If you split up, and either you or your spouse have sacrificed a career for caring responsibilities, this person won’t have a right to spousal maintenance.

Sarah Coles explains: “On average, women’s pay falls 7% for each child they have – so without maintenance to make up the difference, this could leave them thousands of pounds worse off each year.”

Signing a prenuptial or cohabitation agreement irons out what will happen in the event of a divorce or split. If you didn’t sign a prenuptial agreement when getting married, a postnuptial agreement can work. It’s practically the same document as a prenuptial agreement, but it’s signed after marriage.

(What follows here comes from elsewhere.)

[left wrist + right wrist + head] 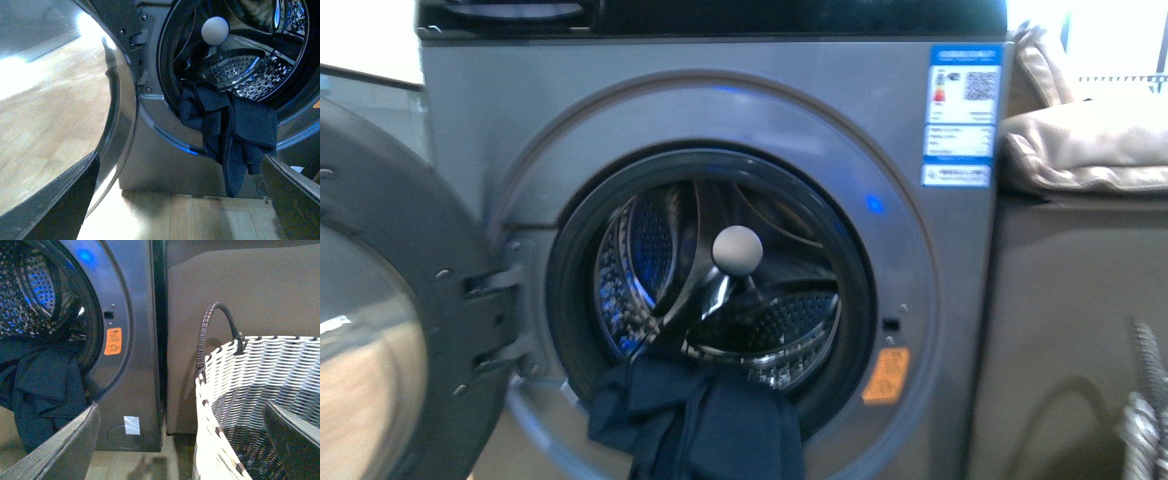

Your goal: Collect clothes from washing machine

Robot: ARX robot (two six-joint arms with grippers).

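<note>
Dark clothes (705, 425) draped out of the open washing machine (720, 110)
Front view: they hang over its lower rim; left wrist view: left gripper (180, 156) spread wide, empty; right wrist view: right gripper (180, 405) spread wide, empty; basket (260, 370) just beside the washing machine.

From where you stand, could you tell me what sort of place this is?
Probably a home laundry corner: a front-loading washing machine with its door open, dark clothes hanging out of it, a woven basket nearby, and a wooden floor.
</note>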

A cohabitation agreement is ideal for couples that are living together but aren’t married.

4. Secure your child’s future

Since the future is uncertain, saving and investing in the name of your child is wise. If you’re not sure where to start, you could try a Junior ISA.

There are two types of Junior ISA: a cash Junior ISA and a stocks and shares Junior ISA. Your child can have one or both.

A Junior ISA account allows you to save money for your child tax free. No tax is paid when withdrawing, on interest, on capital growth or on dividends you receive. However, Junior ISA accounts won’t allow you to withdraw the money until your child is 18 years old.

Take a look at our top-rated providers of stocks and shares ISAs and cash ISAs to compare them to get a match that’s good for you.

5. Take out life insurance

Life insurance can benefit your children. It can help pay for childcare and, eventually, college. Additionally, if you and your spouse rely on each other’s income to sustain your lifestyle, life insurance can help keep either of you financially afloat if the other dies.

However, there are two particular circumstances that are important to think about. What happens if your marriage ends? It might be important for the resident parent to have cover. Additionally, if one parent is paying child support, it might be prudent to have cover to replace it in the event of death.